Mostní street
Date
20
Architekti/ky
Jan Kotěra,
František Lýdie Gahura
Trail
Baťa Housing
Code
Z2
Address
Mostní, Zlín
Public transport
Public transport: Na Vyhlídce (TROL 4, 5)
Letná škola (TROL 4, 5)
Topolová (TROL 4, 5)
Randýskové (TROL 4, 5)
GPS
49.2186831N, 17.6502711E
In 1915, Tomáš Baťa asked architect Jan Kotěra to create a new master plan for the first working class neighbourhood in Zlín. South of the factory site, on the sloping terrain, the Letná neighbourhood was established, an experimental colony of corporate workers' houses. Kotěra's plan set the first streets, which were enclosed during the 1920s and early 1930s with single-family houses, terraced houses, fourplexes with mansard roofs, and face brick fourplexes with flat roofs. Many of these early designs can no longer be found at Letná today. Some were pulled down to give way for new construction, others were hit by bombing in 1944. The first streets were Zahradnická, Antonínova, Kotěrova and Mostní. Kotěra's plan was further elaborated by his pupil František. L. Gahura, who in 1921 prepared the regulatory plan for Zlín and created the new streets in the Letná neighbourhood.
Mostní Street is one of the main roads intersecting Letná and is lined mainly with face brick fourplexes with flat roofs. These are buildings with four housing units and dimensions of 17 x 9 meters. To build this type of house on a sloping terrain meant coping with height differences. At the beginning of Mostní Street, the houses are set in street rows with their longer front parallel to the street axis. However, such a solution was expensive and difficult to build. The construction department of the Baťa company with František L. Gahura tried to make the construction more efficient and therefore cheaper. Gahura decided to align the houses with the contour lines of the natural terrain. The houses are turned and only one corner of the house determines their position relative to the street. This purely practical principle has brought economic, aesthetic and technical advantages. The natural form of the terrain was not disturbed; the mass of the house was installed parallel with the terrain, with each house situated individually, according to the required configuration. Thanks to this procedure, every part of the street has a different character, and despite the use of the same volume of houses the street does not look monotonous. Pleasant nooks result naturally in between the fourplexes.

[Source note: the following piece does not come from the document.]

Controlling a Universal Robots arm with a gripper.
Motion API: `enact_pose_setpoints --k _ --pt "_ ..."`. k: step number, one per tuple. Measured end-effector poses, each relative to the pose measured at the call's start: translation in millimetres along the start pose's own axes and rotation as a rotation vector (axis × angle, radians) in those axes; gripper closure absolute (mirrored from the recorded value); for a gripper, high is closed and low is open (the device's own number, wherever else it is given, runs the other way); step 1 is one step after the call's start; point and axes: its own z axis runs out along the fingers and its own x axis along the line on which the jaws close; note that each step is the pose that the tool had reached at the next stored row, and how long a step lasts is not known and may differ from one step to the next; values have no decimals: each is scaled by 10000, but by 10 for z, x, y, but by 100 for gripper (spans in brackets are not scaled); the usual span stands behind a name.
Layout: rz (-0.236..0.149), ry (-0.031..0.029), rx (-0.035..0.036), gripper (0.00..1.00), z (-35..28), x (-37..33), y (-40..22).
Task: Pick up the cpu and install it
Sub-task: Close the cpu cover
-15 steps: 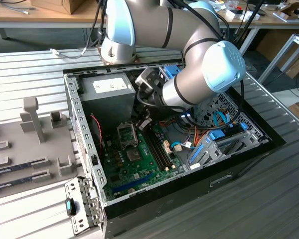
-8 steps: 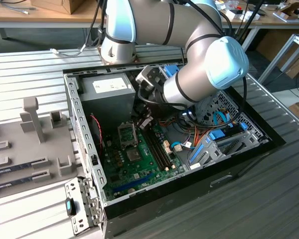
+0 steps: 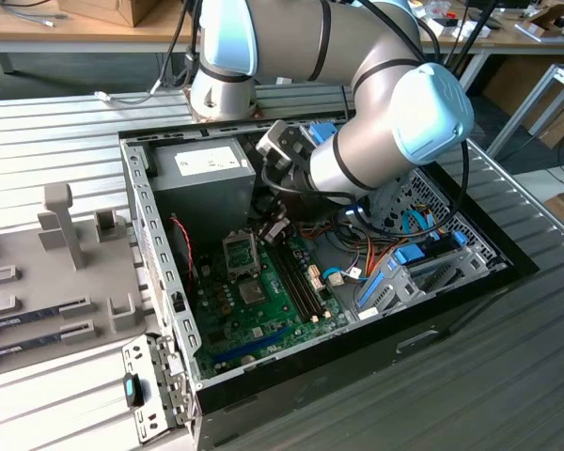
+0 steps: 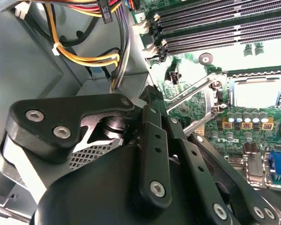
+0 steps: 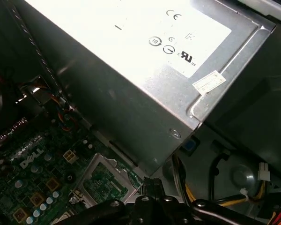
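Underneath everything, a ribbed grey metal desk (image 3: 56, 122). Reaching over it and down, a thick silver-and-pale-blue robot arm (image 3: 357, 56), wrist bent into an open black-rimmed steel computer case (image 3: 155, 235) lying on its side.

Inside the case, close beside the jaws, a big grey sheet-metal power supply box (image 3: 202, 178), with its labelled face in the first wrist view (image 5: 131, 56). Below the jaws, a green circuit board (image 3: 263, 319), also seen in the second wrist view (image 4: 192, 70). Well apart from the jaws, outside the case, a flat grey holder tray (image 3: 38, 254) with long narrow memory sticks (image 3: 38, 315) lying in it.

Jaws drawn together, black metal fingers (image 4: 152, 140) meeting at the tips, nothing seen between them, hanging low over the board near the power supply's corner.

Near the jaws, four long dark memory slots (image 4: 215, 33). Just beyond the fingertips, a square grey metal processor socket frame (image 4: 255, 72), also seen in the first wrist view (image 5: 91, 164) and the exterior view (image 3: 242, 249).

Lying inside that frame, a pale silvery square, apparently the cpu (image 4: 255, 93), washed out by glare, apart from the jaws.

Between jaws and frame, a thin steel latch lever (image 4: 189, 93), raised at a slant. Beside the jaws, a bundle of yellow, black and orange wires (image 4: 84, 58).
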Motion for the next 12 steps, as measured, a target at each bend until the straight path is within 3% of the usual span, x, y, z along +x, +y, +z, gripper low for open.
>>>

Later, the same way of turning the houses against the street was used in other quarters such as Zálešná or Podvesná. The terrain of both of these neighbourhoods by the river is almost flat; the aim of turning the houses here was to create spaces among the houses that give the impressions of their being larger than they actually are.
In 2016, an extensive reconstruction of Mostní Street was completed. The street was extended by 75 cm, the road is two-lane, the surface of basalt blocks was replaced with asphalt, a pavement was built on one side and the intersections elevated to slow down traffic. Reconstruction improved the road and pavement, but at the same time changed the original character of the street. Mature trees were sacrificed.